CUMHURBAŞKANLIĞI Genel Sekreteri Prof. Dr. Mustafa İsen’in, Suriçi Grubu Platformu İstanbul Toplantıları’nda ‘muhafazakar sanatın normları ve yapısının oluşturulması’ çağrısı yaptığı konuşma aslında son bir aydır özellikle tiyatro dünyasında yaşanan gerilimi bir kez daha gün yüzüne çıkardı.
Zaman Gazetesi yazarı İskender Pala, 14 Şubat’taki köşesinde İstanbul Şehir Tiyatroları’nın sahneye koyduğu ‘Günlük Müstehcen Sırlar’ oyunu içinşöyle yazmıştı: ‘Afişinde çembere alınmış bir 16+ işareti var. Bir lise önünde yolları kesişen iki teşhirci sapığın sözümona müstehcen sırlarını anlatıyor. Elbette müstehcenlik diz boyu, ama içinde seyirciyi ilgilendirecek ne bir hayat dersi, ne bir erdem, ne de tiyatronun genel amacına yönelik bir toplum eleştirisi var. Eğer bu oyunun amacı, seyirciye teşhircilik hakkında hayat dersi vermek ise buna devlet parasıyla bayağılıktan başka ne denir? Seyirciye hakaret de cabası. Peki, repertuarın diğer oyunlarındaki % 80 cinsel sululuk ve müstehcenliklere ne demeli?’
Pala’nın bu yazısı İstanbul Büyükşehir Belediyesi Şehir Tiyatroları oyuncularıyla pek çok meslek örgütü tarafından protesto edilmişti.

Halkın seviyesi müptezelleşmemeli

Kanun değişikliklerinden bahsediyorsunuz, neye ihtiyaç var sizce?

Türkiye Cumhuriyeti aşağı yukarı 100 yıla gidiyor.
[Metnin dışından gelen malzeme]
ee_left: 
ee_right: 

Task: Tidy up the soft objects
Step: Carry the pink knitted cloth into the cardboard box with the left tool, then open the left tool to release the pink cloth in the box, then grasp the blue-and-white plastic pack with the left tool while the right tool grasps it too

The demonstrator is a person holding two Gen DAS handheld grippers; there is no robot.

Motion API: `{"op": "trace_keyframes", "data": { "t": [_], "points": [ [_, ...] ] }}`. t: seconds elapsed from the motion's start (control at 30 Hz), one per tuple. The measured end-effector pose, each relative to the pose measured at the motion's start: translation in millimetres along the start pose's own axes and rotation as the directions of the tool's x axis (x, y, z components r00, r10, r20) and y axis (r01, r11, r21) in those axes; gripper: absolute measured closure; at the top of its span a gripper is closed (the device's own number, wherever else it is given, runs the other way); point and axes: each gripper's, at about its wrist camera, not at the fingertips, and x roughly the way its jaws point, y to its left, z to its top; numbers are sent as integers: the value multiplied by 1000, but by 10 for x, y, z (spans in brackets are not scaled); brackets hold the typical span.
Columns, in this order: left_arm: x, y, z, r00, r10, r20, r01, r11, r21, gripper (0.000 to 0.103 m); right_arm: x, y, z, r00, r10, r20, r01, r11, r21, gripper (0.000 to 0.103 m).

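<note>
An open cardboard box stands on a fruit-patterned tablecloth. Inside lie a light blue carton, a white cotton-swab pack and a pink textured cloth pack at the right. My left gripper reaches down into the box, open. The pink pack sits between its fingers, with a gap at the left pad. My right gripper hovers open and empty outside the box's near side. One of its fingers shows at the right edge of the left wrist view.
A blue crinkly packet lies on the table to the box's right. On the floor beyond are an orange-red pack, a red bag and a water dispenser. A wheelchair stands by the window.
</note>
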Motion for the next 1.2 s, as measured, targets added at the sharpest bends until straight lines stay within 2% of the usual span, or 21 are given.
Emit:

Ama halkın yapısı baştan beri zaten muhafazakardı ve herhangi bir kanuni tedbir gerektirmeyecek kadar olgunluğu vardı halkın. Ama zaman içinde modernleşme, Batılılaşma uğruna çok şeylerimizi kaybettik. Dolayısıyla bazı şeylerin herhalde kanun yardımıyla sınırlanması gerekiyor. 
 
Dolayısıyla sanatçılar bazı şeyleri kendilerine çizilen sınırlamalar içinde yapmak zorunda kalacak…
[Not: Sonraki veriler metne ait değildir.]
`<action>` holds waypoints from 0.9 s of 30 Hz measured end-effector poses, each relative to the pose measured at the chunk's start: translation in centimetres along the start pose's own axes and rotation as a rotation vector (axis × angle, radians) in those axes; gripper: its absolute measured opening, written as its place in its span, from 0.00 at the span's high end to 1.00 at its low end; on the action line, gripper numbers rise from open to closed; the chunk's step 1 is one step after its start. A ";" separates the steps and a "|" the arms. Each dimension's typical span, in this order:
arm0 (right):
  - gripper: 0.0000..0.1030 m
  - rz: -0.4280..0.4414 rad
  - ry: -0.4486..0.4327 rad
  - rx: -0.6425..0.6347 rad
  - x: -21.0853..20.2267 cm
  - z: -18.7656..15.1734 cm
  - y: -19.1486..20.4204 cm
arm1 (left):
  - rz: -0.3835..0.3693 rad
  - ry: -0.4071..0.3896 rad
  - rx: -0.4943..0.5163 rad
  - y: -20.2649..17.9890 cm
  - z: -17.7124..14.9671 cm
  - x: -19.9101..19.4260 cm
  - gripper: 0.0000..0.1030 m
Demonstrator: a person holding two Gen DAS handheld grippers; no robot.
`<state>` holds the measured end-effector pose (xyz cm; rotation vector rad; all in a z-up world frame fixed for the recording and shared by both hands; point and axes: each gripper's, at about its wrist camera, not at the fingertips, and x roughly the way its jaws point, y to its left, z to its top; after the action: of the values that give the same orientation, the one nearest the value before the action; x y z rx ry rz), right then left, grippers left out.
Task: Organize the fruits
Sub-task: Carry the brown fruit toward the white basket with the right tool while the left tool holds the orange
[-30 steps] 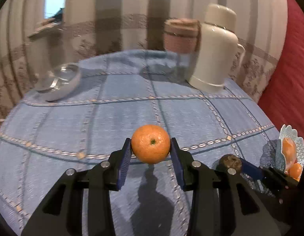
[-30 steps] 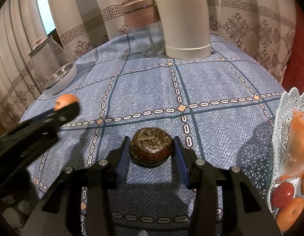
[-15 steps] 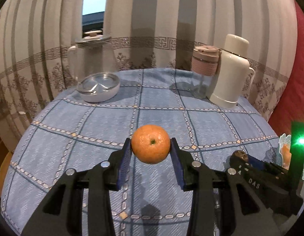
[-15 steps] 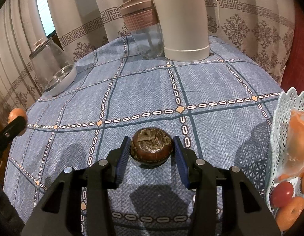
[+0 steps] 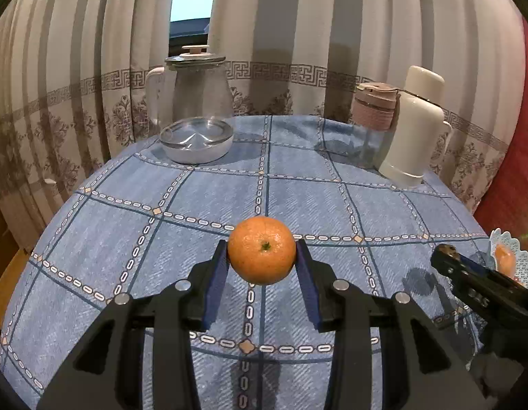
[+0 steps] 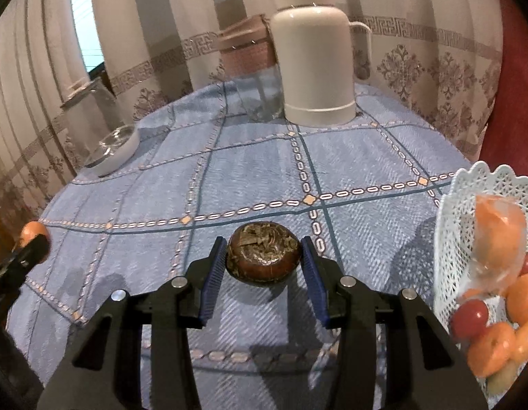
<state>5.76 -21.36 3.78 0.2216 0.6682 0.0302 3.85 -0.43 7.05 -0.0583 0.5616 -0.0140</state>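
Note:
My left gripper (image 5: 261,261) is shut on an orange mandarin (image 5: 261,250) and holds it above the blue checked tablecloth (image 5: 202,205). My right gripper (image 6: 264,259) is shut on a dark brown, wrinkled round fruit (image 6: 263,256), also lifted off the cloth. A white lattice fruit basket (image 6: 450,239) stands at the right edge with several oranges and red fruits (image 6: 469,312) inside. In the left wrist view the right gripper (image 5: 448,256) shows at the right, near the basket (image 5: 518,263). In the right wrist view the left gripper with its mandarin (image 6: 33,234) shows at the far left.
At the back of the table stand a cream thermos jug (image 5: 414,130), a pink-lidded clear cup (image 5: 375,116) and a glass kettle (image 5: 195,85) behind its round base (image 5: 197,140). Patterned curtains hang behind. A red cushion (image 5: 513,171) lies at the right.
The left gripper has drawn back and to the left with the mandarin, so more of the table and the kettle show. The right gripper has lifted slightly with the brown fruit.

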 end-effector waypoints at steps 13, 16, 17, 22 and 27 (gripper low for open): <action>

Sanatçının istediğini sonsuz manada yapmasına imkan yok. Karşısında muhakkak sınırlar var ve bu sınırın derecesi çok mühim. Eskiden, bunu topluluk kendisi hallederdi. Topluluğun anlayışı bir şeye muhakkak ki sınır koyardı, karşı taraf da ona uymak mecburiyetindeydi. Ama son yıllarda her şeyin çivisi çıktı, o nedenle bir düzenleme gerekiyor. Bu kanunla olmaz da, halkın tepkisiyle olur. Fakat şimdi o tepki kalmadı.
 
Tepki gelmediğine göre, toplum da dönüşmüş ve bundan aslında artık rahatsız olmuyor olabilir mi?
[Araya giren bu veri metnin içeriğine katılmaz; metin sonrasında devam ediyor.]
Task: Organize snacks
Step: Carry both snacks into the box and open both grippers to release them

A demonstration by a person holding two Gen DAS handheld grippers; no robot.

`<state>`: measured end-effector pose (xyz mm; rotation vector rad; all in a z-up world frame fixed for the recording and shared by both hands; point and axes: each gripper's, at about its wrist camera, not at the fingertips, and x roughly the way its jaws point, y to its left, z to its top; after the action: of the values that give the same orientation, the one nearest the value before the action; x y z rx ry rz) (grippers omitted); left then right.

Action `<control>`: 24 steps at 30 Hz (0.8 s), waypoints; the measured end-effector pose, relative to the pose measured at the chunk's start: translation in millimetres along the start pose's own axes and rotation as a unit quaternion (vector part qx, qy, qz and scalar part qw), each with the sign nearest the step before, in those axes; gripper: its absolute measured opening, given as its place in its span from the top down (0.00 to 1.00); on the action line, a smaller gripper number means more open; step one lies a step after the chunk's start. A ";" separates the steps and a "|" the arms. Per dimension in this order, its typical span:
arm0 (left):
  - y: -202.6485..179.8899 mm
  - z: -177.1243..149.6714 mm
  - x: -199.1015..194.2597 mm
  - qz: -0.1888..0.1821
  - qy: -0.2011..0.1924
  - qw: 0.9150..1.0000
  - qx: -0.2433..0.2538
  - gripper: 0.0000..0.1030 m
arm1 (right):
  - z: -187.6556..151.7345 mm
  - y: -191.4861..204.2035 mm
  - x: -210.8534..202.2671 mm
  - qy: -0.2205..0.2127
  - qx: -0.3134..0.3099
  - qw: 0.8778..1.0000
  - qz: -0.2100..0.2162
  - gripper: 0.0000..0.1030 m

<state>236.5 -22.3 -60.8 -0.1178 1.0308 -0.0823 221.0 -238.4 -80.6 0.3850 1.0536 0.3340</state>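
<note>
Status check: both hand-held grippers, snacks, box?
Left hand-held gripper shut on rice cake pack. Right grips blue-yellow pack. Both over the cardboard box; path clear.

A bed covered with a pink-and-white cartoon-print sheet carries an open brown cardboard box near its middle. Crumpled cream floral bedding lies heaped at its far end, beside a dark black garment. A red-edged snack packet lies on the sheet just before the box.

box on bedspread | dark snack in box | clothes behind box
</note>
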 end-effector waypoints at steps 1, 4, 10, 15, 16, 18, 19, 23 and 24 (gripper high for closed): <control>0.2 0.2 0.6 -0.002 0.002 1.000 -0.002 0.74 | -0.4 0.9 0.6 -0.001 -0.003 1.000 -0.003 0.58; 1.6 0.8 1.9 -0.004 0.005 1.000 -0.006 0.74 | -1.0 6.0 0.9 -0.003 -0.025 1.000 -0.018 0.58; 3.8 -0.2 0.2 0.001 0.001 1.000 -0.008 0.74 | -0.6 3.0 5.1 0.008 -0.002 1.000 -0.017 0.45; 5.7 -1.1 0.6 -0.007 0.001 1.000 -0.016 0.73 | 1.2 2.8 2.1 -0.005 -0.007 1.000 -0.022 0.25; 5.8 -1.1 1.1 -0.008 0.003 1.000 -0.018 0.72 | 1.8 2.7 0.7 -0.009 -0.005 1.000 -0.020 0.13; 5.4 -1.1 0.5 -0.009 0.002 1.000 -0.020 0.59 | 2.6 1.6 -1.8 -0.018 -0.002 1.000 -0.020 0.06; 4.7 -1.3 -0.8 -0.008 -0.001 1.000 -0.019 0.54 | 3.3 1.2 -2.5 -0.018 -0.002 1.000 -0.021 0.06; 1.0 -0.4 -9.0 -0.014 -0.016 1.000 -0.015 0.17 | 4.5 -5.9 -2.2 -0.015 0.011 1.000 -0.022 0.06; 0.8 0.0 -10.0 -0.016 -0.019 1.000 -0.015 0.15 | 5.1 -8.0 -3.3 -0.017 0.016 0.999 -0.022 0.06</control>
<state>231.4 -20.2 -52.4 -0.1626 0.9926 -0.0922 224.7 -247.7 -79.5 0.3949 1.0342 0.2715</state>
Ama bu çok kötü bir şey! Bu, halkın seviyesinin müptezelleştiğini gösterir. O iyi bir şey değil ki! Bizim halkı sadece yeme-içme itibariyle değil; seviyesi itibariyle yükseltmemiz gerekir. Bunu da sağlayacak olan sanattır. Aksine sanat eserleri onu küçültmeye davranırsa, sonu işte böyle bir tedbir almayı gerektirir.  
 
Peki, ama beğenmeyen zaten gitmez. Bunun için devlet eliyle böyle bir düzenleme yapmaya ihtiyaç var mı?

Ama zaten devlet desteğiyle yapılıyor bu işler. Bahsettiğimiz mesela Yıldız Kenter’in özel tiyatrosu değil, hoş onlar zaten yapmaz böyle şeyler. Ama sen her şeyini devletten al, salonun hazır olsun, memur ol, istediğin zaman sahneye çık, istediğin zaman çıkma, her şeye çare bulunsun… Sonra da ağzına geleni söyle. Sen zaten devlet eliyle bakılıyorsun, devlet niye böyle bir şeye alet olsun? Müşfik Kenter tiyatrosundan bahsetmiyorum ki! Devlet tiyatrosundan, İstanbul Şehir Tiyatrosu’ndan bahsediyorum. Bunlar bizim paramızla kurulmuş, bizim paramızı yiyen müesseseler. Bugün iş serbestlik namına küfür etmeye kadar varıyor.

HİÇBİR ZAMAN ÖZGÜR DEĞİL

Başında ‘muhafazakar’ veya başka bir sınırlayıcı sıfat olursa, sanat olur mu peki?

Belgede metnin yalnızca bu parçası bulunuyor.